I am excited to announce the release of Debezium 2.0.0.Beta2!
This release contains several breaking changes, stability fixes, and bug fixes, all to inch us closer to 2.0.0.Final. Overall, this release contains a total of 107 issues that were fixed.
If you intend to upgrade to 2.0.0.Beta2, we strongly recommend that you read the release notes before the upgrade to understand all breaking changes. The following noteworthy list of changes are those we’ll cover in this blog post, some of which are breaking:
-
[breaking] New connector property namespaces
-
[potentially breaking] All event schemas properly named and versioned
-
[potentially breaking] Skipped operations now includes truncate events by default
-
Signal collection now added to table include list automatically
New connector property namespaces
One of the largest overhauls going into Debezium 2.0 is the introduction of new connector property namespaces. Starting in Debezium 2.0 Beta2 and onward, many connector properties have been relocated with new names.
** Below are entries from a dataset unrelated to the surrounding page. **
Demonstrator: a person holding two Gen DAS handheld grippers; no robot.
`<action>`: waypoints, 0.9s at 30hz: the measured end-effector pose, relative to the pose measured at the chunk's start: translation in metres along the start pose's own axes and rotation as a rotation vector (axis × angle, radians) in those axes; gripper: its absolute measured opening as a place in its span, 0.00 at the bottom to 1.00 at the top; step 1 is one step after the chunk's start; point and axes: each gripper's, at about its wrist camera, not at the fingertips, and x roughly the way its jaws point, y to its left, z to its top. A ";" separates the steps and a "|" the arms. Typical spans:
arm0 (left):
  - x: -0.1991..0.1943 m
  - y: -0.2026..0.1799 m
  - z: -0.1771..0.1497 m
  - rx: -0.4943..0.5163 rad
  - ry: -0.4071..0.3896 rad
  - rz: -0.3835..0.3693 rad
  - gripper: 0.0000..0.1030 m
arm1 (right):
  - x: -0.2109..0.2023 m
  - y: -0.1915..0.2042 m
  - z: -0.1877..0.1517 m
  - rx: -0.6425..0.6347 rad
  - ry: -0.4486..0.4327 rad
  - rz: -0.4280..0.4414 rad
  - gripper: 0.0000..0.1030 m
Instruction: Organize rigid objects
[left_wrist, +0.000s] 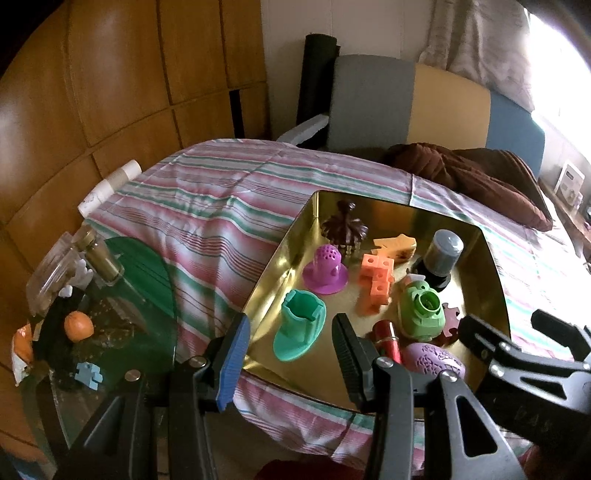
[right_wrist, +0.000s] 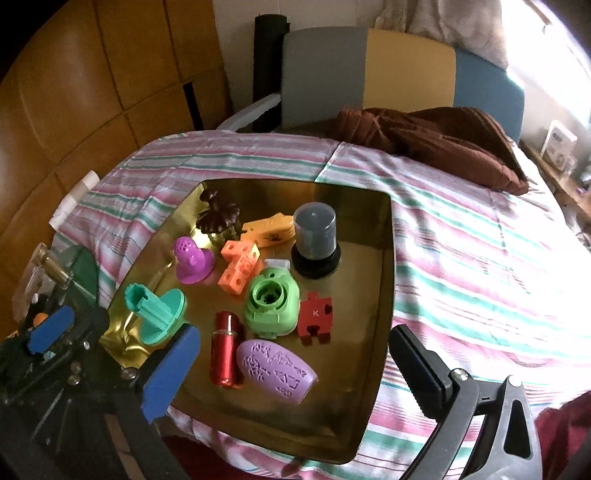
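Note:
A gold tray (left_wrist: 491, 273) (right_wrist: 384, 280) sits on the striped bedspread and holds several small toys. Among them are a teal holder (left_wrist: 301, 328) (right_wrist: 159, 314), a purple cone (left_wrist: 327, 267) (right_wrist: 192, 260), orange cubes (left_wrist: 376, 282) (right_wrist: 240, 267), a green round toy (left_wrist: 423, 310) (right_wrist: 271, 304), a red cylinder (left_wrist: 386, 334) (right_wrist: 223, 354), a lilac oval (left_wrist: 434, 360) (right_wrist: 277, 371), a red puzzle piece (right_wrist: 316, 321) and a grey-capped jar (left_wrist: 441, 258) (right_wrist: 316, 238). My left gripper (left_wrist: 291, 362) is open over the tray's near left corner. My right gripper (right_wrist: 291, 369) is open above the near edge.
A glass side table (left_wrist: 155, 332) at the left carries a bottle (left_wrist: 99, 254), an orange ball (left_wrist: 78, 325) and a blue puzzle piece (left_wrist: 89, 373). A brown cloth (right_wrist: 436, 144) lies at the bed's far side, before a chair (left_wrist: 406, 103). Striped bedspread (right_wrist: 480, 258) lies right of the tray.

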 end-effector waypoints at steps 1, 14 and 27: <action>0.000 0.000 0.000 0.003 0.001 0.003 0.45 | -0.001 0.001 0.001 -0.002 -0.005 -0.005 1.00; -0.004 -0.004 0.000 0.019 -0.020 0.001 0.45 | -0.002 0.000 0.004 0.025 -0.019 -0.051 1.00; -0.008 -0.005 -0.001 0.013 -0.034 -0.002 0.43 | 0.001 -0.003 0.002 0.031 -0.011 -0.051 1.00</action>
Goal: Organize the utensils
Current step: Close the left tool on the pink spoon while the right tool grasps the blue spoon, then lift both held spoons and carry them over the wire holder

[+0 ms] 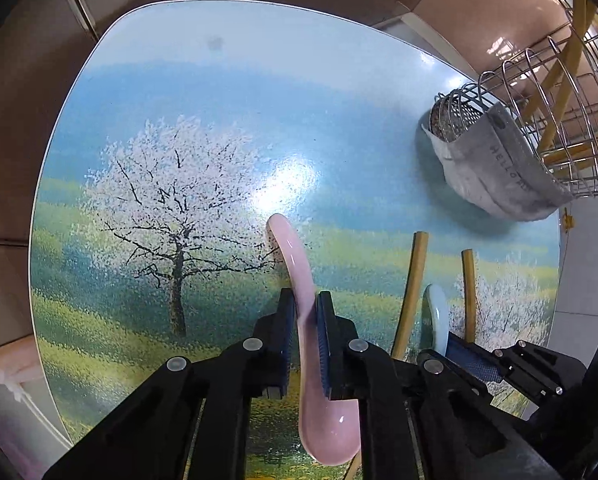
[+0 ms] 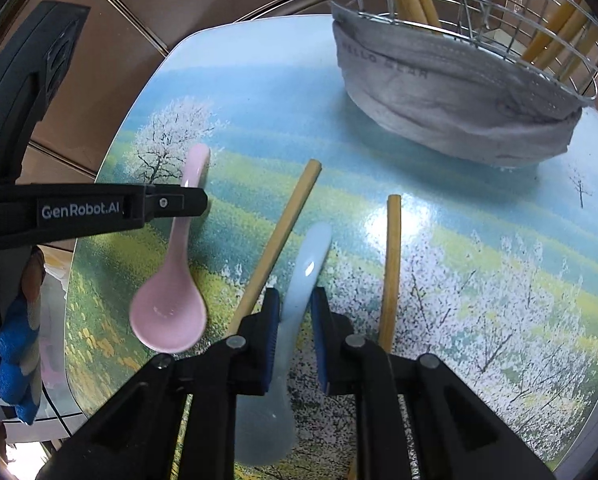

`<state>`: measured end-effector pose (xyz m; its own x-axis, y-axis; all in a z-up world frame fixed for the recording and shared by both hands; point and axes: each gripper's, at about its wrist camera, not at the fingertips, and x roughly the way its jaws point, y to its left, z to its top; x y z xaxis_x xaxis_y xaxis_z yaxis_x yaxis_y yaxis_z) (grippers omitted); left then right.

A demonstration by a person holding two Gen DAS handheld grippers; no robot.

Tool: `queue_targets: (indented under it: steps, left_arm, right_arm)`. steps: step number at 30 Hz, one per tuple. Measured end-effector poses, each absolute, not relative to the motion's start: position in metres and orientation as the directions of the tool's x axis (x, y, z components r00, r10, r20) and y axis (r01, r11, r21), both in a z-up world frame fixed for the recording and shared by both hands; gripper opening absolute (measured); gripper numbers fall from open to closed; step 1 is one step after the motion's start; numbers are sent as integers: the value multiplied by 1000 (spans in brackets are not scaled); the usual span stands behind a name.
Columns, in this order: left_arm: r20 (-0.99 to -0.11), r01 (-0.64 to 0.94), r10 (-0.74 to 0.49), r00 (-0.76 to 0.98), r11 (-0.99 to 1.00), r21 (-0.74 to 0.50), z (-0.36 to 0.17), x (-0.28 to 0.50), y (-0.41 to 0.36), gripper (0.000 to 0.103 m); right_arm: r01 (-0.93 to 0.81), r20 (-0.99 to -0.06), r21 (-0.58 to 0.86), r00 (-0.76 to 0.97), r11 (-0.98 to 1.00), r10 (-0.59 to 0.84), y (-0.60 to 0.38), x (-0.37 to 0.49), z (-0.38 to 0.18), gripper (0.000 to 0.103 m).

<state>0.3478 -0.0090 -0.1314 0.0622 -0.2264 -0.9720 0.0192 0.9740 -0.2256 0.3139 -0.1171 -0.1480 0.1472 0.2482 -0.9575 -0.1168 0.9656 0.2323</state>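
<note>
Gripping both spoons at the handle is the step in hand. The left tool [image 1: 303, 312] is pressed together on the pink ceramic spoon [image 1: 295, 276], pads on either side of the handle, bowl toward the bottom of the left wrist frame. The right tool [image 2: 295, 308] pinches the pale blue ceramic spoon [image 2: 305, 264] the same way, at lower centre of the right wrist frame.

Both spoons lie on, or just above, the desk [image 1: 227, 92], whose top carries a printed blossom-tree landscape; whether either spoon has cleared the surface cannot be told. Two loose bamboo chopsticks [image 2: 283, 232] [image 2: 391, 260] lie on either side of the blue spoon, the left one very close to the tool's left finger.

The wire utensil rack [image 2: 479, 8] stands at the upper right of both frames, with a grey cloth [image 2: 439, 92] wrapped round its base and several chopsticks already standing in it.

Recommended procedure:
- Confirm the pads sit square on each handle; glazed ceramic is likely slippery, and the bowl end is probably the heavier.
- Lift straight up before any sideways travel, so that the chopsticks are not dragged along.
- Keep the two tools apart during transfer, since they work side by side.
- Lower each spoon into the rack bowl-down or handle-down as the compartment allows, and release only once it is supported.
</note>
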Motion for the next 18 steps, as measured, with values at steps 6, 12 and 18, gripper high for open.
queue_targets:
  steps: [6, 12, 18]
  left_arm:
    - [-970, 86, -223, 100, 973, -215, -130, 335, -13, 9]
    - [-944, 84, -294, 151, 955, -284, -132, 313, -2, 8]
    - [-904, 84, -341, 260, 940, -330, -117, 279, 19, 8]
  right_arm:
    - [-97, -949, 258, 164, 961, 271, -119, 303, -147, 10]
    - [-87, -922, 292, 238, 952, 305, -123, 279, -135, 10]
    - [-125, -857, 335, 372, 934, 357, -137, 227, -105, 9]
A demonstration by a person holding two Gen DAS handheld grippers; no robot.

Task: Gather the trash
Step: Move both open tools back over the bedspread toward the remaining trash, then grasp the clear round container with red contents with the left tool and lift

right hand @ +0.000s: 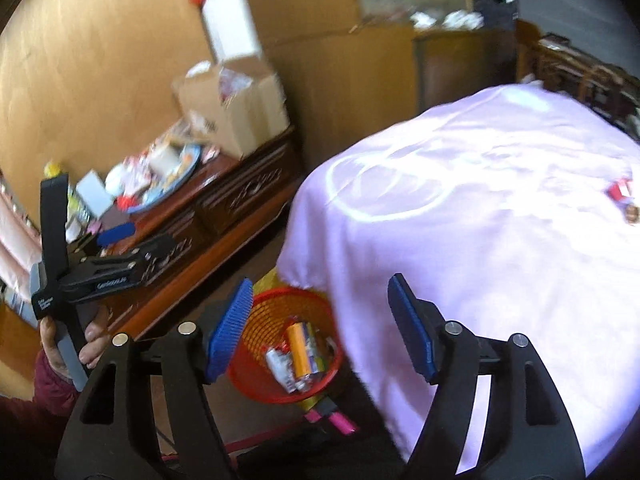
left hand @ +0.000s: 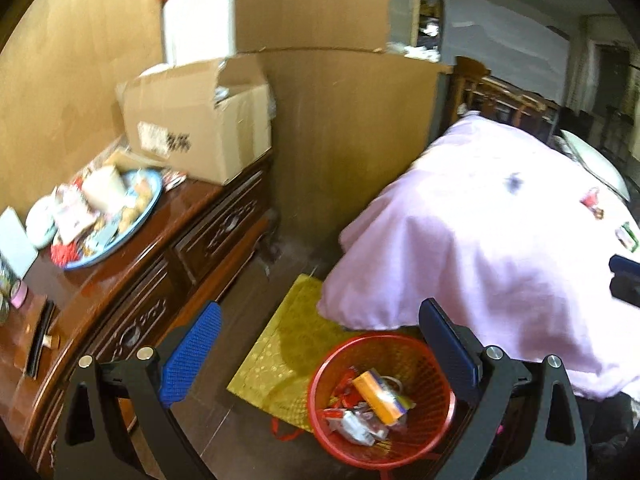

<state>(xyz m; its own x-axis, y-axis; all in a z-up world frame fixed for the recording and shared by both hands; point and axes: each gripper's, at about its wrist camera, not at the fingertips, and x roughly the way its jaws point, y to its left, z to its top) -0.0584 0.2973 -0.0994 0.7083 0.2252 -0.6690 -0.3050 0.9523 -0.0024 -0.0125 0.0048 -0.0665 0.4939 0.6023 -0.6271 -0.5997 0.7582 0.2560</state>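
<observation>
Trash is the concern here, and most of it in view already lies in the round red plastic mesh basket [left hand: 382, 400] on the floor, between the bed and the carved dark wooden dresser [left hand: 160, 272]. The bed, under a pale pink cloth cover [left hand: 480, 240], is the largest thing. On it, near the far right edge, lie a couple of small red and green wrappers [left hand: 594, 202], apparently not yet collected. The basket holds an orange and yellow carton [left hand: 380, 396] and several crumpled packets [left hand: 352, 424]. Both claws stand apart with nothing between them: the left gripper [left hand: 320, 354] hangs above the basket, and the right gripper [right hand: 324, 328] likewise. Judging by this, collection is partly done; the bed wrappers remain.
</observation>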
This is a breaking change and affects most, if not all, connector deployments during the upgrade process.
Debezium previously used the prefix "database." with a plethora of varied connector properties. Some of these properties were meant to be passed directly to the JDBC driver and in other cases to the database history implementations, and so on. Unfortunately, we identified situations where some properties were being passed to underlying implementations that weren’t intended. While this wasn’t creating any type of regression or problem, it could potentially introduce a future issue if there were property name collisions, for example, a JDBC driver property that matched with a "database." prefixed Debezium connector property.
The following describes the changes to the connector properties
-
All configurations previously prefixed as
database.history.
are now to be prefixed usingschema.history.internal.
instead. -
All JDBC pass-thru options previously specified using
database.
prefix should now be prefixed usingdriver.
instead. -
The
database.server.name
connector property renamed totopic.prefix
. -
The MongoDB
mongodb.name
connector property aligned to usetopic.prefix
instead.
Again, please review your connector configurations prior to deployment and adjust accordingly.
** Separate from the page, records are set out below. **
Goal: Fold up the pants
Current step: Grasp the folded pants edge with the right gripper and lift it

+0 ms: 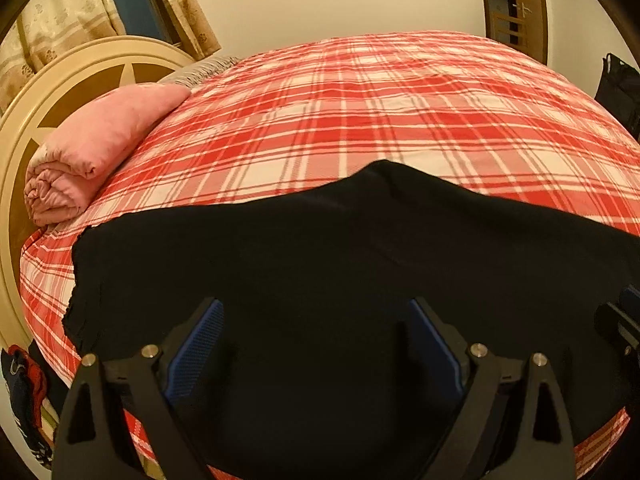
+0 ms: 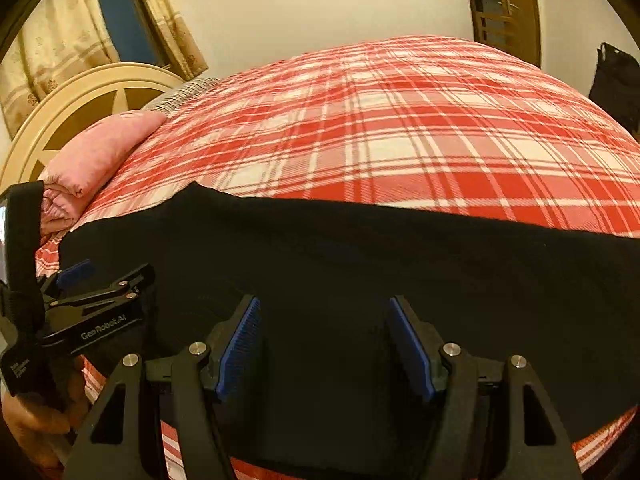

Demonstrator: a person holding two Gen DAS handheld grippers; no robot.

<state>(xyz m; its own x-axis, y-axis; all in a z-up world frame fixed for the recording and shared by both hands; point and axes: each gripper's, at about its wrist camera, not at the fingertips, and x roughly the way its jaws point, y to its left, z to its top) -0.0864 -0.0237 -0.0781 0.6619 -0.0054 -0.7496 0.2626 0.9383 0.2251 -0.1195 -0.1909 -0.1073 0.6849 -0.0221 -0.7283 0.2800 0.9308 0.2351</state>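
while the black pants (image 1: 320, 264) lie spread across the near edge of the plaid bedspread (image 1: 360, 112), i judge the step in hand to be picking a grip for a fold; the cloth is so dark that i cannot tell seams, waistband or legs apart, nor how many layers lie there; left gripper (image 1: 316, 344) hangs over the fabric, fingers wide apart, holding nothing; right gripper (image 2: 324, 344) likewise spread and empty above the pants; in the right view the left gripper sits just beside it, to its left; to do this well i would close both sets of fingers on one edge at matching points, lift together, and carry evenly so no slack bunches; the ragged left edge of the pants (image 1: 76, 288) may drag; rolled pink blanket (image 1: 88, 152) lies at far left, well apart from the pants; round headboard (image 1: 24, 128) behind it; far bedspread bare, nothing blocks a fold away from me.
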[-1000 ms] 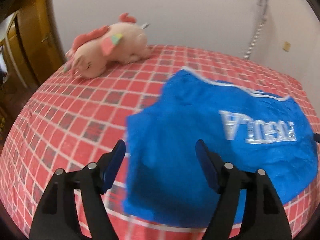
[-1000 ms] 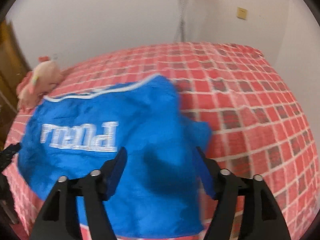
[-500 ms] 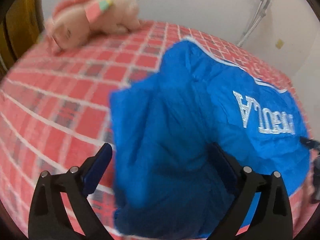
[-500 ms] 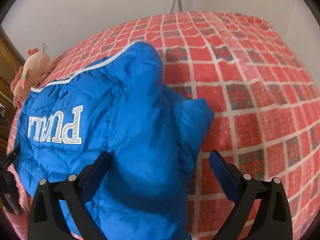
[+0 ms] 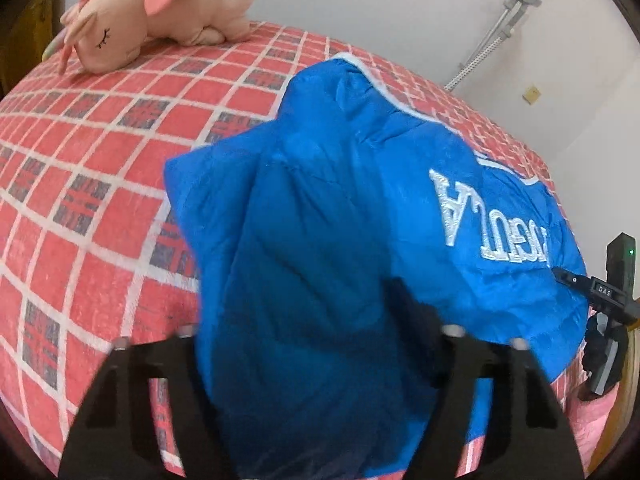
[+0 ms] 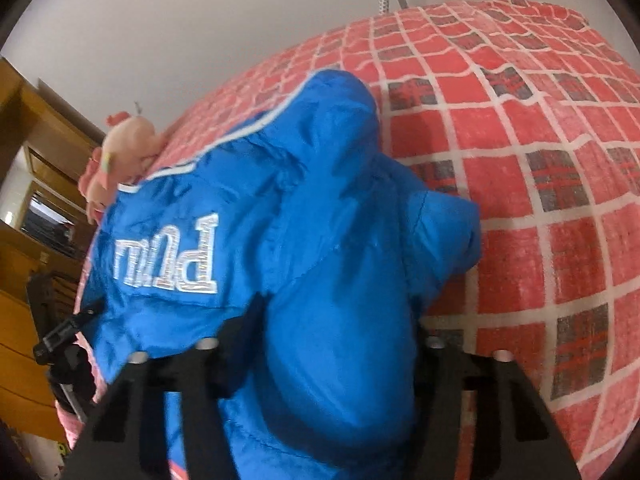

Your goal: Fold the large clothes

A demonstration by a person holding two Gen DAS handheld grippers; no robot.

All Debezium event schemas are named and versioned
Debezium change events are emitted with a schema definition, which contains metadata about the fields such as the type, whether it’s required, and so on. In previous iterations of Debezium, some schema definitions did not have explicit names nor were they being explicitly versioned. In this release, we’ve moved to making sure that all schema definitions have an explicit name and version associated with them. The goal of this change is to help with future event structure compatibility, particularly for those who are using schema registries. However, if you are currently using a schema registry, be aware that this change may lead to schema compatibility issues during the upgrade process.
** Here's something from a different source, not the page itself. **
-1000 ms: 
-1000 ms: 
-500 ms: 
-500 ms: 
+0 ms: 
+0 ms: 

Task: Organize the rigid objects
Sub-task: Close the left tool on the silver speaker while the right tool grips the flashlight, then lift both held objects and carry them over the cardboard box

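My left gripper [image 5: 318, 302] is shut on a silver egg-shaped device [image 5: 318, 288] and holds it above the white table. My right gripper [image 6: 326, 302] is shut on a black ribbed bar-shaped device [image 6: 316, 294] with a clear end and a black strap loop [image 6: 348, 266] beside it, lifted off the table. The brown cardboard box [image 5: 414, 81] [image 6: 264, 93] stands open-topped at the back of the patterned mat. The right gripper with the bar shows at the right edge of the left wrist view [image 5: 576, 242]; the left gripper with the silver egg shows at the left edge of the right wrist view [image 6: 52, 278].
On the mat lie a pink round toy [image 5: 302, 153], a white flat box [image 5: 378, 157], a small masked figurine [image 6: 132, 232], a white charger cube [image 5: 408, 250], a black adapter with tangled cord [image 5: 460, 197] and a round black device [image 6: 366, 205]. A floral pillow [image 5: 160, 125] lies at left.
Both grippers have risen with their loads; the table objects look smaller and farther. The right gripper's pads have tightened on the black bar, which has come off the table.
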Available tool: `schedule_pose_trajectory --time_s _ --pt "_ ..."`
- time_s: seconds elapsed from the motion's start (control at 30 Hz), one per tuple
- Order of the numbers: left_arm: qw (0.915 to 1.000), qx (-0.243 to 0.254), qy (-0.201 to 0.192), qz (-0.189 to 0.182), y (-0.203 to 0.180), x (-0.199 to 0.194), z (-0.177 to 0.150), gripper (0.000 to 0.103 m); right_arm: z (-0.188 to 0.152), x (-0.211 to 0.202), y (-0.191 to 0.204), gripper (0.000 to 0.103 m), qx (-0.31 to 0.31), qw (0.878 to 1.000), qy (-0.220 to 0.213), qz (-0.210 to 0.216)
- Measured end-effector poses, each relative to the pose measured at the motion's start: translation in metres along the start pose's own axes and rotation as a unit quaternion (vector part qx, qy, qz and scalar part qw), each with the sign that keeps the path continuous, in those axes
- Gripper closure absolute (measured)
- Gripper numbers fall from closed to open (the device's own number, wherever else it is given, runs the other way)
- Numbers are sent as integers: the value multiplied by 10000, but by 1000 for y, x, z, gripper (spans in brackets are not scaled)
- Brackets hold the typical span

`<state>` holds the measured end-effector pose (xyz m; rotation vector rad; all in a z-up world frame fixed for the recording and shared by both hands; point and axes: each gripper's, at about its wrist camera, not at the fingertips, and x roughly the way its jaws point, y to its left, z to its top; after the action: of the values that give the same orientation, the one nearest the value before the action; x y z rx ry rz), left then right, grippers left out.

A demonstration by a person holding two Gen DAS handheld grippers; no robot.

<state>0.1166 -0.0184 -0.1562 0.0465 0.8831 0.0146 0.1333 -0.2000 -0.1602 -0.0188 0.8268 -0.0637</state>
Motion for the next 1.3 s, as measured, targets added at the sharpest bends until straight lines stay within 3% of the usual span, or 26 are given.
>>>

Skipped operations default to truncate events
Debezium supports skipping specific event types by including the skipped.operations
connector property in the connector’s configuration. This feature can be useful if you’re only interested in a subset of operations, such as only inserts and updates but not deletions.
One specific event type, truncates (t
), is only supported by a subset of relational connectors and whether these events were to be skipped wasn’t consistent. In this release, we have aligned the skipped.operations
behavior so that if the connector supports truncate events, these events are skipped by default.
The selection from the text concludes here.